■ WHAT THE EXERCISE ASKS
No pictures belong in the copy. Restate the rest of the data exactly.

──────────

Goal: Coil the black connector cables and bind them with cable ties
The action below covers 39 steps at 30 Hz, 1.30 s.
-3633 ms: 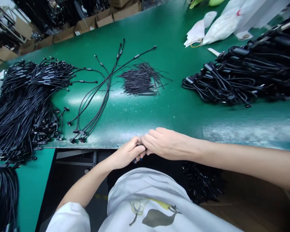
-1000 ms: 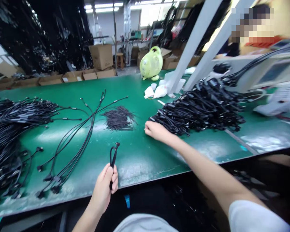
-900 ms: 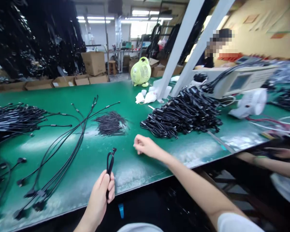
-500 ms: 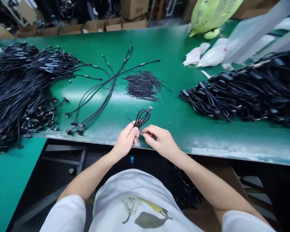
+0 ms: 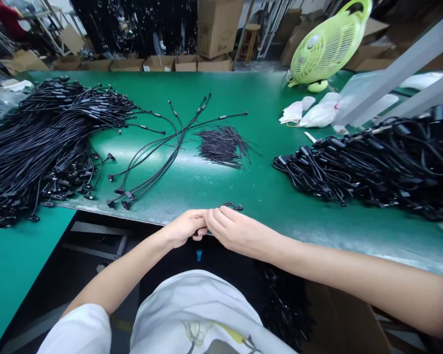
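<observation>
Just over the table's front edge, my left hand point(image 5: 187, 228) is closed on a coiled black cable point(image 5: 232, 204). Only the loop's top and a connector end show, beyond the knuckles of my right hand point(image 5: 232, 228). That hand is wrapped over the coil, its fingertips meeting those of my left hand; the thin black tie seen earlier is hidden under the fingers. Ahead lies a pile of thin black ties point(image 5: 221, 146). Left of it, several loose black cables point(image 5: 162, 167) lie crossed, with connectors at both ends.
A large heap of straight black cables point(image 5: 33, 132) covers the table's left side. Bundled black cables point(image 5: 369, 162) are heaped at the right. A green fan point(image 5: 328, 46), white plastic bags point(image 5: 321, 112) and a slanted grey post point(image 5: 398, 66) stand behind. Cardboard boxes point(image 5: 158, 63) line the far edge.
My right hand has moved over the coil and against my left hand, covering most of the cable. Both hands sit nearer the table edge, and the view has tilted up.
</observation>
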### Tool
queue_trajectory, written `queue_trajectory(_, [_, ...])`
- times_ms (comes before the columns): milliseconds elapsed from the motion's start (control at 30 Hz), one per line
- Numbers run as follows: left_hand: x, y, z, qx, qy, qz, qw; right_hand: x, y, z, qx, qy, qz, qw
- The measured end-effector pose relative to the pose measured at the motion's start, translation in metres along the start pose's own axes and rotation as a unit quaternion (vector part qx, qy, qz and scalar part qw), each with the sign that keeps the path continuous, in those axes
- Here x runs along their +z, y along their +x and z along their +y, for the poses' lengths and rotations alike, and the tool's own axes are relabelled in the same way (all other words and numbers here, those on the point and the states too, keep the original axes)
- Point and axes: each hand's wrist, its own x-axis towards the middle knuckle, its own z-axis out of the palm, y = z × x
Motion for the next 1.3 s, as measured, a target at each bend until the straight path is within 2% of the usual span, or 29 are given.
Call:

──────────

■ RESULT
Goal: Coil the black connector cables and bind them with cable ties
The action below covers 39 steps at 30 Hz, 1.30 s.
-3633 ms: 
-1000 ms: 
-900 ms: 
-500 ms: 
+0 ms: 
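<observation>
Just over the table's front edge, my left hand point(image 5: 187, 228) is closed on a coiled black cable point(image 5: 232, 204). Only the loop's top and a connector end show, beyond the knuckles of my right hand point(image 5: 232, 228). That hand is wrapped over the coil, its fingertips meeting those of my left hand; the thin black tie seen earlier is hidden under the fingers. Ahead lies a pile of thin black ties point(image 5: 221, 146). Left of it, several loose black cables point(image 5: 162, 167) lie crossed, with connectors at both ends.
A large heap of straight black cables point(image 5: 33, 132) covers the table's left side. Bundled black cables point(image 5: 369, 162) are heaped at the right. A green fan point(image 5: 328, 46), white plastic bags point(image 5: 321, 112) and a slanted grey post point(image 5: 398, 66) stand behind. Cardboard boxes point(image 5: 158, 63) line the far edge.
My right hand has moved over the coil and against my left hand, covering most of the cable. Both hands sit nearer the table edge, and the view has tilted up.
</observation>
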### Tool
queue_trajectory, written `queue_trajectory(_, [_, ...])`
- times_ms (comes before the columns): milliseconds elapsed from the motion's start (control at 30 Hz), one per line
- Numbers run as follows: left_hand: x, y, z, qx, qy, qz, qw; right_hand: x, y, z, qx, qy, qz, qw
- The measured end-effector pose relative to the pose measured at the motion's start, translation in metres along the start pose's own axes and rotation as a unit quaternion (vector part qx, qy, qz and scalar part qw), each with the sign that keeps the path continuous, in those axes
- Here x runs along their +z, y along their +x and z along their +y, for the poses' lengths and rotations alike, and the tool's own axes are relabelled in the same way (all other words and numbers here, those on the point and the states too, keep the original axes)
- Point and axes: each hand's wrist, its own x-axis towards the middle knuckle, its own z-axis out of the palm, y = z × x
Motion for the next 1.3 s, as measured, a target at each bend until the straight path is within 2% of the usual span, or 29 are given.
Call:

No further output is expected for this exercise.